* [Exercise directions]
Please find every line in the entries below that contains the string "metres", and copy it.

* [Listed records]

++++

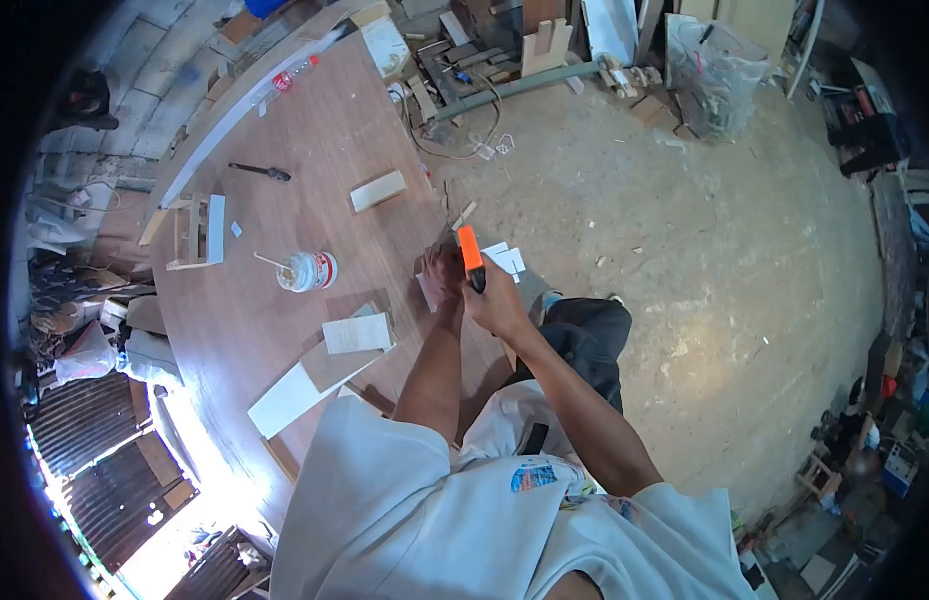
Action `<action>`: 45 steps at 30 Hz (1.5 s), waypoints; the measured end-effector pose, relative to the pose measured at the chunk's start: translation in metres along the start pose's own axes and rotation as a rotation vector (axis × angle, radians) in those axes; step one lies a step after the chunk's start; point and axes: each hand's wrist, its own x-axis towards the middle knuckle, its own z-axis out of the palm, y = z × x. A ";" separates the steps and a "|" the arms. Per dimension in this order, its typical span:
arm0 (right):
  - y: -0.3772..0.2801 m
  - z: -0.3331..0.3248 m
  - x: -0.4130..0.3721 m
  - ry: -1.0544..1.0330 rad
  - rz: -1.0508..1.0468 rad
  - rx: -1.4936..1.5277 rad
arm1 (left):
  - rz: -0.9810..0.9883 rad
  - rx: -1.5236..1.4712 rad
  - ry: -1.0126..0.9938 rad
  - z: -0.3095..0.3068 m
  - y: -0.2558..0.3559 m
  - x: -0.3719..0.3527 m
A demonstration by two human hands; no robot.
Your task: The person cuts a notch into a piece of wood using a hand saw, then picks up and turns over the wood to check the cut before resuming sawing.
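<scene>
My right hand [498, 304] is closed around the black grip of an orange-and-black tool [470, 250], held over the table's edge. Its exact kind does not show from above. Close beside it, my left hand [442, 270] presses down with curled fingers on a pale piece of board [426, 293] at the same edge, most of it hidden under the hand. Just past the right hand, white flat pieces [504, 258] show beyond the tabletop.
The brown table [369, 115] carries a white block [378, 190], an open glue jar [307, 271] with a stick, stacked boards [357, 334], a small wooden frame [196, 232], a dark tool [259, 172] and a bottle [294, 73]. Scrap wood [464, 70] lies behind.
</scene>
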 end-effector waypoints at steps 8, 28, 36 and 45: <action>-0.068 -0.045 -0.081 0.020 0.008 0.065 | -0.104 0.081 -0.083 -0.008 0.012 -0.003; -0.034 -0.017 -0.027 -0.063 0.054 -0.051 | 0.029 0.151 0.067 0.005 -0.002 -0.008; 0.004 -0.014 -0.014 -0.068 0.088 0.011 | -0.049 0.096 -0.177 0.001 0.000 -0.007; -0.094 -0.058 -0.079 -0.099 0.184 0.089 | -0.036 0.093 -0.041 0.008 -0.002 -0.007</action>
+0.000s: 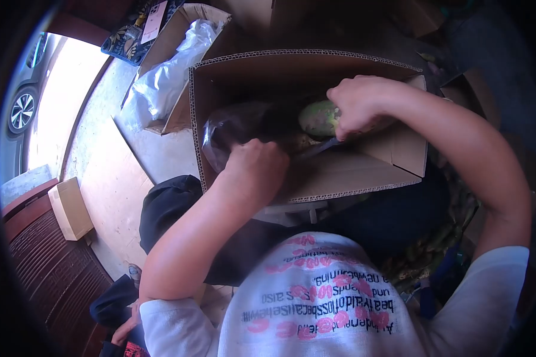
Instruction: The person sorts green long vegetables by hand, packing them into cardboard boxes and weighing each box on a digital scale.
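Observation:
A cardboard box (307,56) stands before me with both my hands inside its opening. My right hand (363,107) is closed on a green, oblong fruit or vegetable (317,119) with brownish patches; its right end is hidden behind the fingers. My left hand (257,163) is a closed fist near the box's front left, and what it grips is hidden. Between the hands runs a narrow, dull, blade-like strip (320,147), too dim to name. Clear plastic (220,134) lies bunched inside the box, beside my left hand.
Another open carton (181,98) with clear plastic sheeting (170,71) stands at upper left, near a phone (153,22) on a patterned surface. A small cardboard box (71,208) sits left. Another person's arm (125,327) shows at lower left. A car (21,113) is outside.

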Demonstrator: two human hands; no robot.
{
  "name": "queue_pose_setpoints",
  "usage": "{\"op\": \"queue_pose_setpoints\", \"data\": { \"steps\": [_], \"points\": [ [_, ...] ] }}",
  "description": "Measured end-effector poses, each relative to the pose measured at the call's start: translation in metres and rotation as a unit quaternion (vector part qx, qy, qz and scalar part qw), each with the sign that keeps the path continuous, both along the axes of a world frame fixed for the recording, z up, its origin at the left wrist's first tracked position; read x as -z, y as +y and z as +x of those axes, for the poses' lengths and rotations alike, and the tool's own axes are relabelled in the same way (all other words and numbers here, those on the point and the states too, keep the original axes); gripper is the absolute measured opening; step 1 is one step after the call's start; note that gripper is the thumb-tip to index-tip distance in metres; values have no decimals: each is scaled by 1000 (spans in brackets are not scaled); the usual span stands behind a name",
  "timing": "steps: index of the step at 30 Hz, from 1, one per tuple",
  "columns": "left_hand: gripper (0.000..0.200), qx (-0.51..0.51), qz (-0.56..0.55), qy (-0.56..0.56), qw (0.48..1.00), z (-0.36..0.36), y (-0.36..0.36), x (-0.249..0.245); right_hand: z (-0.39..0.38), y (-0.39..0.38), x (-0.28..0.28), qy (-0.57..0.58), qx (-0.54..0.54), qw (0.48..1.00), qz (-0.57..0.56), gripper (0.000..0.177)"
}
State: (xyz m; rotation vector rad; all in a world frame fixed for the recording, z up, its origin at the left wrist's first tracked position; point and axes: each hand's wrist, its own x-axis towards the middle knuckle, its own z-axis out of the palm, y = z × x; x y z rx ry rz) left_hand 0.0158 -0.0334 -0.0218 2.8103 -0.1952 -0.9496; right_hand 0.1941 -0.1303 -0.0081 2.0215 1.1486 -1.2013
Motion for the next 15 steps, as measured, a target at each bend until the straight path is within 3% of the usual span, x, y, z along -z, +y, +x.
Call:
{"op": "queue_pose_setpoints", "data": {
  "steps": [2, 5, 8, 12, 15],
  "points": [
    [14, 5, 16, 27, 999, 4, -2, -5, -4, 7, 34, 30, 0, 999, 28, 62],
    [12, 8, 26, 16, 1000, 3, -7, -5, -12, 11, 86, 89, 19, 978, 189, 55],
    [11, 18, 32, 5, 999, 4, -7, -6, -16, 17, 183, 189, 34, 952, 237, 75],
    [11, 20, 31, -1, 999, 5, -6, -8, -20, 27, 188, 120, -60, 964, 231, 70],
    [11, 38, 49, -1, 998, 8, -9, -10, -24, 27, 198, 105, -29, 959, 263, 77]
  ]
}}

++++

* [Output]
Action `<action>`: 45 steps at 30 Hz (1.5 s), waypoints; the measured end-effector pose, relative to the pose measured at the chunk's start: translation in metres along the start pose's own axes and rotation as a rotation vector (axis × angle, radians) in those axes; step one lies a step after the chunk's start; point and axes: each hand's wrist, its own x-axis towards the middle knuckle, its own z-axis out of the palm, y = z × x. A ";" separates the steps and a "|" the arms. Per dimension in this order, its typical span:
  "description": "Measured end-effector poses, each relative to the pose measured at the call's start: translation in metres and rotation as a unit quaternion (vector part qx, qy, qz and scalar part qw), each with the sign that keeps the path continuous, both along the axes of a world frame fixed for the recording, z up, its origin at the left wrist's first tracked position; read x as -z, y as +y and z as +x of those axes, for the poses' lengths and rotations alike, and the tool's own axes are relabelled in the same way (all other words and numbers here, those on the point and the states too, keep the original axes); gripper is the absolute measured opening; step 1 is one step after the call's start; note that gripper is the thumb-tip to index-tip distance in metres; values have no decimals: each is scaled by 1000 (spans in brackets are not scaled); the usual span stands behind a name",

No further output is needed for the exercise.